◆ **Exercise details**: Starting at the top of the entries below, set down each line exactly as written, and stop after the line containing "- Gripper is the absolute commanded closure".

Source records

━━━

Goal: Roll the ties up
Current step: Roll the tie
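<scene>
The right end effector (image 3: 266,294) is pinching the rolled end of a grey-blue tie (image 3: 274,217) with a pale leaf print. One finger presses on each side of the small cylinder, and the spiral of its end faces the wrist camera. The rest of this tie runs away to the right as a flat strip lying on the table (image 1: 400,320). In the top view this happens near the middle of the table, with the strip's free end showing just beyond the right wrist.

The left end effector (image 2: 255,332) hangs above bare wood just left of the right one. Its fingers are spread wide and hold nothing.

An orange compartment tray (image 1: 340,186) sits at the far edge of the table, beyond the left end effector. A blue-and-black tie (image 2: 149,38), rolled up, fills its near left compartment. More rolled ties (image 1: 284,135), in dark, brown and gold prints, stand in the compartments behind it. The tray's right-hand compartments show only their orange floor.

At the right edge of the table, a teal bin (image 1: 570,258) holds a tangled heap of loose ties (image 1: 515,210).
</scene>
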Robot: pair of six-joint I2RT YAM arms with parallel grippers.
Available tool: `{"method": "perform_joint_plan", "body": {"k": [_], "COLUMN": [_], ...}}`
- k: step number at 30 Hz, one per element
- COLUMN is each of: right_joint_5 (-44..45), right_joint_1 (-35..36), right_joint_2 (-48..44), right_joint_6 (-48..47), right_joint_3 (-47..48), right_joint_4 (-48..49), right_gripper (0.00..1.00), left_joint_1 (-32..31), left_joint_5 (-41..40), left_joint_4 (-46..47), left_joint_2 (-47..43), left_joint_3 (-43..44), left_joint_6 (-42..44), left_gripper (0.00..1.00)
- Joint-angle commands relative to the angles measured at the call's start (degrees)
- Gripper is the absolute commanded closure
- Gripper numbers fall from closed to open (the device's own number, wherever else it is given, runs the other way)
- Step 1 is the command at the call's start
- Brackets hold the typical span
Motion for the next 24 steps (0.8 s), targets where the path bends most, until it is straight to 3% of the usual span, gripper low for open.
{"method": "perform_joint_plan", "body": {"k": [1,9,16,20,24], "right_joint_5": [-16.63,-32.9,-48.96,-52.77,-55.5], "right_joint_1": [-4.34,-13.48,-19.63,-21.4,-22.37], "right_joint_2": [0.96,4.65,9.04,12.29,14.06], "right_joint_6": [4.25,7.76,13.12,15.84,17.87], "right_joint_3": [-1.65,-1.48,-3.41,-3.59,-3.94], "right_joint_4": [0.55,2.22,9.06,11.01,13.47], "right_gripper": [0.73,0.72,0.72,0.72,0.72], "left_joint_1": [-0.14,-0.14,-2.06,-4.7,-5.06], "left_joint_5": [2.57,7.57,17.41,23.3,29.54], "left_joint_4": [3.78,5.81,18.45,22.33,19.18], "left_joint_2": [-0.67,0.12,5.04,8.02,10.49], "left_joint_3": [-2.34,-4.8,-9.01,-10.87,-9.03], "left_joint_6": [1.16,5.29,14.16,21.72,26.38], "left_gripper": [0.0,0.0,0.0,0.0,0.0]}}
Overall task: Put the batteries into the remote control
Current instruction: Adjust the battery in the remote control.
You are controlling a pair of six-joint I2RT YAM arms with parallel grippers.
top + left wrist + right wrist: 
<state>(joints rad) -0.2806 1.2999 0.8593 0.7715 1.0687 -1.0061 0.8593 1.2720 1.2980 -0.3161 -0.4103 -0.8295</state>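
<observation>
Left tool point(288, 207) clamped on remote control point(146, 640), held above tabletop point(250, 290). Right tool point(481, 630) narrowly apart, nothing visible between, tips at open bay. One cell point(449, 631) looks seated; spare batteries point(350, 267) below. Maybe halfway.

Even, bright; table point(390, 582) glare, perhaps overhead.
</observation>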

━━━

◆ **Written reply**:
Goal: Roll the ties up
Current step: Roll the tie
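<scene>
The right end effector (image 3: 266,294) is pinching the rolled end of a grey-blue tie (image 3: 274,217) with a pale leaf print. One finger presses on each side of the small cylinder, and the spiral of its end faces the wrist camera. The rest of this tie runs away to the right as a flat strip lying on the table (image 1: 400,320). In the top view this happens near the middle of the table, with the strip's free end showing just beyond the right wrist.

The left end effector (image 2: 255,332) hangs above bare wood just left of the right one. Its fingers are spread wide and hold nothing.

An orange compartment tray (image 1: 340,186) sits at the far edge of the table, beyond the left end effector. A blue-and-black tie (image 2: 149,38), rolled up, fills its near left compartment. More rolled ties (image 1: 284,135), in dark, brown and gold prints, stand in the compartments behind it. The tray's right-hand compartments show only their orange floor.

At the right edge of the table, a teal bin (image 1: 570,258) holds a tangled heap of loose ties (image 1: 515,210).
</scene>
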Robot: pair of six-joint I2RT YAM arms with parallel grippers.
Available tool: `{"method": "perform_joint_plan", "body": {"k": [_], "COLUMN": [_], ...}}`
- k: step number at 30 Hz, one per element
- COLUMN is each of: right_joint_5 (-44..45), right_joint_1 (-35..36), right_joint_2 (-48..44), right_joint_6 (-48..47), right_joint_3 (-47..48), right_joint_4 (-48..49), right_gripper (0.00..1.00), left_joint_1 (-32..31), left_joint_5 (-41..40), left_joint_4 (-46..47), left_joint_2 (-47..43), left_joint_3 (-43..44), left_joint_6 (-42..44), left_gripper (0.00..1.00)
- Joint-angle commands relative to the angles measured at the call's start (degrees)
- Gripper is the absolute commanded closure

No additional response is required.